Restoring a project (CLOSED)

Hello, today I recorded my voice for almost 2 hours of playing through Audacity on Windows 10. After that, my computer monitor suddenly turned off and I had to restart the computer. Going into Audacity, I was offered to restore the project, when I clicked on “Restore” my audio recording did not appear and just a white bar of audio appeared on the main screen. I restored this empty project but don’t know what to do next. Tell me, please, for me it is very important, since the sound was written only in this program

Why was that? Did your computer crash?

How much free disk space does your computer have?

Which version of Audacity?

Most likely due to overheating, the monitor turned off by itself. This sometimes happens.
The places where I write audio are more than 150GB, this should definitely be enough
And my version: 2.3.0

How did you determine where the audio data was written? Did you modify Audacity’s temp folder location? Is it an external drive?

Unfortunately I have a bad feeling about this, and expect that the project is probably gone forever.

You know that version is obsolete? The current version is 3.1.3 (Audacity ® | Downloads)

No, temporary files are written to my C Disk, on which 8GB is available, and I save the finished files to another external one.
I read that it is possible to open temporary files from an unsaved project through Audacity again and individually match these 6 second files together. But merging almost 3 thousand files takes a very long time. And yes, they have disappeared from me.
Well, is there any other solution?
Now I know.

By default, Audacity records in 32-bit float format, 44100 Hz. That works out at around 10 MB per minute mono / 20 MB per minute stereo.
2 hours would be about 1.3 GB mono / 2.6 GB stereo.
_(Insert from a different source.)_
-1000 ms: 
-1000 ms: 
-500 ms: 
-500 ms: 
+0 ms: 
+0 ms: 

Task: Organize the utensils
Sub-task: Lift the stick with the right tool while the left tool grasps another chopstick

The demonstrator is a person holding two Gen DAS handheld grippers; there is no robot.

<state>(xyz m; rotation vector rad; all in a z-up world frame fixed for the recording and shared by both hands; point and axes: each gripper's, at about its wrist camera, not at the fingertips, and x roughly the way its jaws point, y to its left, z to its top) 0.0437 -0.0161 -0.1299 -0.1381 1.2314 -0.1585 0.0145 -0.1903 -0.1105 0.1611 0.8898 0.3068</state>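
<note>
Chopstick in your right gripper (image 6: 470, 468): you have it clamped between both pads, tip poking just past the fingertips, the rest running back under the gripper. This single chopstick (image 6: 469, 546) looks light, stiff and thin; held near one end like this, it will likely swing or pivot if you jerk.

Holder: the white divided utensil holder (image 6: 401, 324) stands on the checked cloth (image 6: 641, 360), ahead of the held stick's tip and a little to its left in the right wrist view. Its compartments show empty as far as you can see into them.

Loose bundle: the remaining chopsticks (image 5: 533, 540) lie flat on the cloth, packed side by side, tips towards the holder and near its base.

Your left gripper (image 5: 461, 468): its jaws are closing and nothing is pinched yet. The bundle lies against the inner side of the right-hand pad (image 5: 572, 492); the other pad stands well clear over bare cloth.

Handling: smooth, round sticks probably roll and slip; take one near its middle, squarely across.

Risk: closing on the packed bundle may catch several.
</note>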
Also, Windows likes to have a fair bit of free disk space for system maintenance tasks. I’ve often seen “10% disk space” quoted as a minimum amount of free space to keep Windows happy (I’m not sure how accurate that is).
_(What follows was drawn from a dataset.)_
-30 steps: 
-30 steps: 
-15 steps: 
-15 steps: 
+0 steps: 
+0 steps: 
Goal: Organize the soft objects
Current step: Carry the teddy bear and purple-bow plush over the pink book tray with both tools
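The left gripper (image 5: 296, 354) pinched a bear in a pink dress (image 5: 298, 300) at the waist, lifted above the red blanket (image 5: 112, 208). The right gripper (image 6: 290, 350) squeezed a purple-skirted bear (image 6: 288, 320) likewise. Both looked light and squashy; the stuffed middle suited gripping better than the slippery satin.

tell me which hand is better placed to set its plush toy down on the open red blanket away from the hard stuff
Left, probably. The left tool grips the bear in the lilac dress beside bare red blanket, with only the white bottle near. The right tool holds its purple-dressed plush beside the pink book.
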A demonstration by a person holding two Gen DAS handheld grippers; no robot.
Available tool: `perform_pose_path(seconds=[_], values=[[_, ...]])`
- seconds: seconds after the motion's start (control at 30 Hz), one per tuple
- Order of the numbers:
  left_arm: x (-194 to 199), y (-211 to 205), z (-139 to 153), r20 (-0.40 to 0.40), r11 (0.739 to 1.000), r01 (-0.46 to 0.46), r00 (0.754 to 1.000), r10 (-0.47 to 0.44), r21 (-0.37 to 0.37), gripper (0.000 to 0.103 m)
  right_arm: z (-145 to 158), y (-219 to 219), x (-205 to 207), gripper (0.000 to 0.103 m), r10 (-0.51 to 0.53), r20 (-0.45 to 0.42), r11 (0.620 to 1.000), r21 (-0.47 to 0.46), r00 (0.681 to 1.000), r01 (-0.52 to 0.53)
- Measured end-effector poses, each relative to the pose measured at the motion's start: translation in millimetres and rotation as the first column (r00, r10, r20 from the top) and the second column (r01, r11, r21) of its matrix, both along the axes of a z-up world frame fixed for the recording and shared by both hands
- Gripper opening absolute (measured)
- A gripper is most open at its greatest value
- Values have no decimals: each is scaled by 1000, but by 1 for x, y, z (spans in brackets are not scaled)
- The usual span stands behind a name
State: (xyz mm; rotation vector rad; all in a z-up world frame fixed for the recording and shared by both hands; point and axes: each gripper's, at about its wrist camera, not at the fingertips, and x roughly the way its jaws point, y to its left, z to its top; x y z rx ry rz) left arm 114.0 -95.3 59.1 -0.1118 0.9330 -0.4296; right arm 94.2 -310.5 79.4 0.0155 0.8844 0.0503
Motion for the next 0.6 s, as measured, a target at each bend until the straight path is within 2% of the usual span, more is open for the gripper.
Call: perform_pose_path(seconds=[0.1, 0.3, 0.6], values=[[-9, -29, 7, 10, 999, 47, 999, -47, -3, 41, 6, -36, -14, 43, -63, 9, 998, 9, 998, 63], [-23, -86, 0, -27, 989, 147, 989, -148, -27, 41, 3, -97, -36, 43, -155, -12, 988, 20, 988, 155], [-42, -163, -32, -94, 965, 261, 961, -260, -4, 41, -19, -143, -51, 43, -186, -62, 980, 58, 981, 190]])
So 8GB free is running quite close to the limit for long recordings.


For the old Audacity 2.x series, yes that is possible, but only for fresh recordings before any editing or processing.
There’s a tool to help join the .AU data blocks together, but first it is necessary to sort and name them in chronological order. (Editing or processing messes up the file creation timestamp, making it near impossible to sort the blocks into the correct order.

Even with fresh, unedited recordings, stereo tracks are tricky because the left and right channels will probably have the same time stamps, so it is often not possible to preserve stereo information (though a mono mix is probably better than nothing).


You’ve checked in Audacity’s Temp folder and there’s no “.AU” files there?
If that’s the case, and if you don’t have a backup, then I think that’s the end. :frowning:

Thanks for the help. I decided not to worry and last night I downloaded a new version of Audasity and re-recorded the game with a new voice acting;)

Thanks for the update.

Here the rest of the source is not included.